Real Estate automation case study featuring data entry and integration.
7
Hours Saved/Day per Analyst
+42%
More Opportunities Reviewed
0
Missed Listings in Target Zips
Overview
A commercial real estate acquisitions team operating across five U.S. states faced the daily challenge of sourcing deals from a fragmented landscape of listing platforms. Their analysts manually searched Zillow, LoopNet, Realtor.com, Redfin, and multiple regional MLS feeds every morning, copying listing data into spreadsheets, cross-referencing for duplicates, and attempting to identify promising opportunities before competitors. The process consumed the majority of each analyst's day, leaving little time for the actual analysis work that drives investment decisions. Properties frequently appeared on multiple platforms with inconsistent data, creating confusion and wasted effort.
Business Context
In commercial real estate acquisitions, speed matters enormously. Properties in target markets often receive multiple offers within days of listing. The team was losing deals not because of pricing or terms, but simply because they discovered opportunities too late. Their best analysts were spending seven hours daily on data entry rather than analysis, creating a morale problem and limiting the team's capacity to scale. The leadership recognized that their competitive advantage should be analytical insight, not data collection speed, but the current process made that impossible. They engaged ZapWizards to build an automated deal sourcing system that would eliminate the data collection bottleneck entirely.
How We Built It
We built a comprehensive scraping and data aggregation system that runs continuously across all target platforms. Custom Python scrapers handle the technical complexity of extracting data from sites that don't offer APIs — including rotating proxy infrastructure to avoid rate limiting and sophisticated anti-blocking logic that adapts to platform changes. The system captures complete listing details including price, rent comps, property images, location data, and listing history. A critical normalization layer identifies duplicate listings across platforms using fuzzy matching on address, price, and property characteristics, ensuring analysts see each property only once. Clean data flows directly into the team's CRM with automatic deal tagging, stage assignment, and routing to the appropriate analyst based on property type and geography. A custom Retool dashboard provides pipeline visibility with saved searches, comp analysis, and filter capabilities. When a new property matches saved criteria, the system automatically generates sales material including a PDF summary and comp analysis that analysts can immediately share internally.
Challenges
No API access for most real estate listing sites
Duplication of listings across platforms
Manual searching, copying, and comparing comps
No integration with HubSpot / Monday
Slow creation of sales material for internal discussions
What We Delivered
Custom scraping system for Zillow, LoopNet, Realtor, MLS (rotating proxies, anti-blocking logic)

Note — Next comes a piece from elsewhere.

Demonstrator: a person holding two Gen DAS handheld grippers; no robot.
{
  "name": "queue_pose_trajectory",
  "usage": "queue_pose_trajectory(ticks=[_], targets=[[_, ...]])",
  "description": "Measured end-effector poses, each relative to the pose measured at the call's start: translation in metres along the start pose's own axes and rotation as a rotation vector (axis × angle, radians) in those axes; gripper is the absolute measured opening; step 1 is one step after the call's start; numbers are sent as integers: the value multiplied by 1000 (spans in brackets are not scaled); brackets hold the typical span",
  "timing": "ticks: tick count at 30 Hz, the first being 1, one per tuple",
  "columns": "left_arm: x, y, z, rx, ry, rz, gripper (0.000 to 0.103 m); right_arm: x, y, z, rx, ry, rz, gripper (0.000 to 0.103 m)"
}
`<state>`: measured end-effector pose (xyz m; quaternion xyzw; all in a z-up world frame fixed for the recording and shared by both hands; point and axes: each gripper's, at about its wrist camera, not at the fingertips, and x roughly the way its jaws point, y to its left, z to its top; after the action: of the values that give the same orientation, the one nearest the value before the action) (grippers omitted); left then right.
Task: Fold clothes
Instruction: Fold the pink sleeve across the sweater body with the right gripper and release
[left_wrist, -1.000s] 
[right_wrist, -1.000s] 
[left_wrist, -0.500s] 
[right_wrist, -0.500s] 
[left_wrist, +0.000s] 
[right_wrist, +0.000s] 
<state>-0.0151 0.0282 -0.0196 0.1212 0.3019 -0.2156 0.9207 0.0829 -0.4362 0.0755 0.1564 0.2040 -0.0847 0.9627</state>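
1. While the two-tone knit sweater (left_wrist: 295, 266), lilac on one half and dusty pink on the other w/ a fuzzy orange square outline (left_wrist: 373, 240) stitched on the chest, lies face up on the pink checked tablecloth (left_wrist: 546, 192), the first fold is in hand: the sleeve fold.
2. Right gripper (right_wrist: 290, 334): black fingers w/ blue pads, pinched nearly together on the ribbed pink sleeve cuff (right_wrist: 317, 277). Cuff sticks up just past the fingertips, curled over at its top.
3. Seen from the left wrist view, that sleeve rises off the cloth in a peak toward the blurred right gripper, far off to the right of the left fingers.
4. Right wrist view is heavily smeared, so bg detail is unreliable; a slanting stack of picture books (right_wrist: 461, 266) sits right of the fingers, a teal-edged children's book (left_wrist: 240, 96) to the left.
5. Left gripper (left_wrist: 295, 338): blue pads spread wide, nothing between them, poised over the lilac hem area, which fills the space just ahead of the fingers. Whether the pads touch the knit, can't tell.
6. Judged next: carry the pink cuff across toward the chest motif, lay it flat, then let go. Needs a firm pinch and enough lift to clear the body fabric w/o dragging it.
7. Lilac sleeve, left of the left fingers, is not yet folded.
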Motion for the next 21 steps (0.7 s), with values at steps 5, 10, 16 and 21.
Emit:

Automated ingestion of listing details: price, rent comps, images, location
Normalization & deduplication across platforms
Direct push into CRM with deal tags, stage assignment, and analyst routing
Retool dashboard for pipeline visibility, comps, filters, and saved searches
Automatic sales material generation (PDF + summary)
Tech Stack
Python scrapers, Bright Data, Make.com, HubSpot API, Retool, Google Cloud, OpenAI
Tags
Results
7
Hours Saved/Day per Analyst
+42%
More Opportunities Reviewed
0
Missed Listings in Target Zips
Strategic Impact
The transformation freed up seven hours per analyst per day — time that now goes to actual deal analysis and relationship building with brokers who bring off-market opportunities. The team reviews 42% more opportunities than before because automated sourcing catches every listing in their target zip codes within hours of posting. Zero missed listings means they're now seeing deals their competitors don't find until days later, giving them a meaningful first-mover advantage in competitive markets. The consistency of normalized data has eliminated the comparison problems that previously plagued analysis — analysts can now trust that they're comparing apples to apples across platforms. Perhaps most importantly, the team can scale their acquisitions capacity without proportionally adding headcount, fundamentally changing the economics of their business. The system has also improved deal velocity, as automatic sales material generation means promising properties can be circulated internally within minutes of discovery.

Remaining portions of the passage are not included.